TASK BRIEF:
Send back all of the data, word for word.
*** Begin section ***
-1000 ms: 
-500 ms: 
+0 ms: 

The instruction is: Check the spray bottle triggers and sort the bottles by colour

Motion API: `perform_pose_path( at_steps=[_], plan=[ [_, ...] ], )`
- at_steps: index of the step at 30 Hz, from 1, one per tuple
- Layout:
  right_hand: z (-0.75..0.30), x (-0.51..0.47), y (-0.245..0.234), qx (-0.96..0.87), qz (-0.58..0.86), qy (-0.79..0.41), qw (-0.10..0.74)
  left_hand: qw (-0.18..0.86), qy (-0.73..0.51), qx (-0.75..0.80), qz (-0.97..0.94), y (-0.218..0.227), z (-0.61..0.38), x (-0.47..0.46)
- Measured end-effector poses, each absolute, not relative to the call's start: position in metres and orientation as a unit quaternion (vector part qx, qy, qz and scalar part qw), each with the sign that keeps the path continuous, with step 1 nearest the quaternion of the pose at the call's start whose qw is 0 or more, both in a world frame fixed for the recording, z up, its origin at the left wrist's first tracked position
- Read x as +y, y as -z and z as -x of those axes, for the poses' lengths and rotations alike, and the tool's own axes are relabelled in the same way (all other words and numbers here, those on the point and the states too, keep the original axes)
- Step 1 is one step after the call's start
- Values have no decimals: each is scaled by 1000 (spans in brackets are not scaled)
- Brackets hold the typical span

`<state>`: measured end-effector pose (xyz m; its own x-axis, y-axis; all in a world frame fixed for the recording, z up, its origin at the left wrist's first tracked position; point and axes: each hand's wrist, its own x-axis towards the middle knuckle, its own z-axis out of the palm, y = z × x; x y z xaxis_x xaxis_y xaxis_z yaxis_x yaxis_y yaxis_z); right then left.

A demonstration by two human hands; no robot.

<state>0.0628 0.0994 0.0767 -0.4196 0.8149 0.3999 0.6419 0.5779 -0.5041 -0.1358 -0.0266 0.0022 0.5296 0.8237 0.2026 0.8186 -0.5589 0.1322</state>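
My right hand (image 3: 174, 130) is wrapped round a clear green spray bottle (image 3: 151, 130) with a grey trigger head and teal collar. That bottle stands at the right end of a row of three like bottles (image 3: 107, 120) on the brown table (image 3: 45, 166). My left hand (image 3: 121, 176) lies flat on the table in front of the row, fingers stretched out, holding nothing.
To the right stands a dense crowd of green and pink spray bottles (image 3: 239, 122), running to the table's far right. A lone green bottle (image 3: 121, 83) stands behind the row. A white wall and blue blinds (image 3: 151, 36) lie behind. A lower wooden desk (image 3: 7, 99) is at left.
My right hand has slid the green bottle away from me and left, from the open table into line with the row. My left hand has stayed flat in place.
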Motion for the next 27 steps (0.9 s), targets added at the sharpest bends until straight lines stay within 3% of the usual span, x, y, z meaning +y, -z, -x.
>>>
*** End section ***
TASK RESPONSE:
-1000 ms: 
-500 ms: 
+0 ms: 

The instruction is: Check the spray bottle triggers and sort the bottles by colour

Motion API: `perform_pose_path( at_steps=[_], plan=[ [_, ...] ], )`
- at_steps: index of the step at 30 Hz, from 1, one per tuple
- Layout:
  right_hand: z (-0.75..0.30), x (-0.51..0.47), y (-0.245..0.234), qx (-0.96..0.87), qz (-0.58..0.86), qy (-0.79..0.41), qw (-0.10..0.74)
  left_hand: qw (-0.18..0.86), qy (-0.73..0.51), qx (-0.75..0.80), qz (-0.97..0.94), y (-0.218..0.227), z (-0.61..0.38), x (-0.47..0.46)
- Measured end-effector poses, each absolute, not relative to the call's start: position in metres and orientation as a unit quaternion (vector part qx, qy, qz and scalar part qw), each with the sign that keeps the path continuous, with step 1 nearest the quaternion of the pose at the call's start whose qw is 0 or more, both in a world frame fixed for the recording, z up, its origin at the left wrist's first tracked position
- Read x as +y, y as -z and z as -x of those axes, for the poses' lengths and rotations alike, and the tool's own axes are relabelled in the same way (all other words and numbers here, those on the point and the states too, keep the original axes)
- Step 1 is one step after the call's start
- Values have no decimals: each is scaled by 1000 (spans in brackets are not scaled)
- Brackets hold the typical span

`<state>`: measured end-effector pose (xyz m; its own x-axis, y-axis; all in a world frame fixed for the recording, z up, its origin at the left wrist's first tracked position; point and axes: each hand's wrist, its own x-axis towards the middle knuckle, its own z-axis out of the palm, y = z × x; x y z xaxis_x xaxis_y xaxis_z yaxis_x yaxis_y yaxis_z); right then left.

A demonstration by two human hands; no robot.

<state>0.0628 0.0994 0.0767 -0.4196 0.8149 0.3999 0.6419 0.5779 -0.5041 -0.1358 -0.0266 0.0022 0.5296 0.8237 0.2026 0.8186 -0.5589 0.1322</state>
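My right hand (image 3: 174, 130) is wrapped round a clear green spray bottle (image 3: 151, 130) with a grey trigger head and teal collar. That bottle stands at the right end of a row of three like bottles (image 3: 107, 120) on the brown table (image 3: 45, 166). My left hand (image 3: 121, 176) lies flat on the table in front of the row, fingers stretched out, holding nothing.
To the right stands a dense crowd of green and pink spray bottles (image 3: 239, 122), running to the table's far right. A lone green bottle (image 3: 121, 83) stands behind the row. A white wall and blue blinds (image 3: 151, 36) lie behind. A lower wooden desk (image 3: 7, 99) is at left.
My right hand has slid the green bottle away from me and left, from the open table into line with the row. My left hand has stayed flat in place.
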Motion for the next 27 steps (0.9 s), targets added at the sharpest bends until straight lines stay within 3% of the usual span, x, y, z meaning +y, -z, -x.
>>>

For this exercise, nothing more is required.